> [DATA]
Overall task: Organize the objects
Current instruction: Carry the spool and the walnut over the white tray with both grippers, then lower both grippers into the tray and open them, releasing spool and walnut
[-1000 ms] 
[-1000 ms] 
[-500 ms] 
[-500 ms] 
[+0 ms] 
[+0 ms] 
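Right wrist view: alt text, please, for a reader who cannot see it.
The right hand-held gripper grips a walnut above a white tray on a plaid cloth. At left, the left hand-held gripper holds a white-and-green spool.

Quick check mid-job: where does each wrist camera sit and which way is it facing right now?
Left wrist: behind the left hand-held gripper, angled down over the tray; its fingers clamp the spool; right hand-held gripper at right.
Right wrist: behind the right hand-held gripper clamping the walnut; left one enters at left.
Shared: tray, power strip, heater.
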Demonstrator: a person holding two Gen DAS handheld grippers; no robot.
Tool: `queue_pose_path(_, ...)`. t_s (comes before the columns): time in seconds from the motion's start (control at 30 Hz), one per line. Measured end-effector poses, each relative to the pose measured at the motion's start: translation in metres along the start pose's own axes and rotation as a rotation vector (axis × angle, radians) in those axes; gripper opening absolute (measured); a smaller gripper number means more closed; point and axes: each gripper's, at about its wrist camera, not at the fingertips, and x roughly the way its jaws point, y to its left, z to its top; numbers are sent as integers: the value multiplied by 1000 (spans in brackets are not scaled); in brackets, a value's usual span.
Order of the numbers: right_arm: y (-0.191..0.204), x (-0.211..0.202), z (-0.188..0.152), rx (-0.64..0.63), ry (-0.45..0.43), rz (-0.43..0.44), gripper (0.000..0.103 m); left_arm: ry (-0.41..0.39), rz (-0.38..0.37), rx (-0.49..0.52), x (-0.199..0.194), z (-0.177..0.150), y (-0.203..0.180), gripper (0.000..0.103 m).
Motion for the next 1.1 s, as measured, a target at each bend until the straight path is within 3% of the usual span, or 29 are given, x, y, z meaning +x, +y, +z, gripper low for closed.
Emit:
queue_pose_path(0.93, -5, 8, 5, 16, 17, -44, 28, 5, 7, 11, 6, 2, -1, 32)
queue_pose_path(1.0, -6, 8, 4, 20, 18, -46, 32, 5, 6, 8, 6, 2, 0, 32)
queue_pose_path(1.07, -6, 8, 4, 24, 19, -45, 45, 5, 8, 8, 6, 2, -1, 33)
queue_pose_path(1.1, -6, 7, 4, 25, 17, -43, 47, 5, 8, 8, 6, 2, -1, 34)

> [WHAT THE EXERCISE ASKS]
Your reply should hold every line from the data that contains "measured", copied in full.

> [OUTPUT FOR THIS EXERCISE]
Tool: `queue_pose_path(_, ...)`. t_s (comes before the columns): time in seconds from the motion's start (control at 30 Hz), one per line. Measured end-effector poses, each relative to the pose measured at the motion's start: translation in metres along the start pose's own axes and rotation as a rotation vector (axis × angle, radians) in those axes; gripper opening absolute (measured); a smaller gripper number means more closed; point and axes: each gripper's, at about its wrist camera, not at the fingertips, and x roughly the way its jaws point, y to its left, z to its top; numbers are sent as integers: the value multiplied by 1000 (spans in brackets are not scaled); in brackets, a value's usual span.
Motion for the next 1.1 s, as measured, a target at each bend until the straight path is within 3% of the usual span, or 29 are given, x, y, z meaning +x, +y, +z, gripper low for closed.

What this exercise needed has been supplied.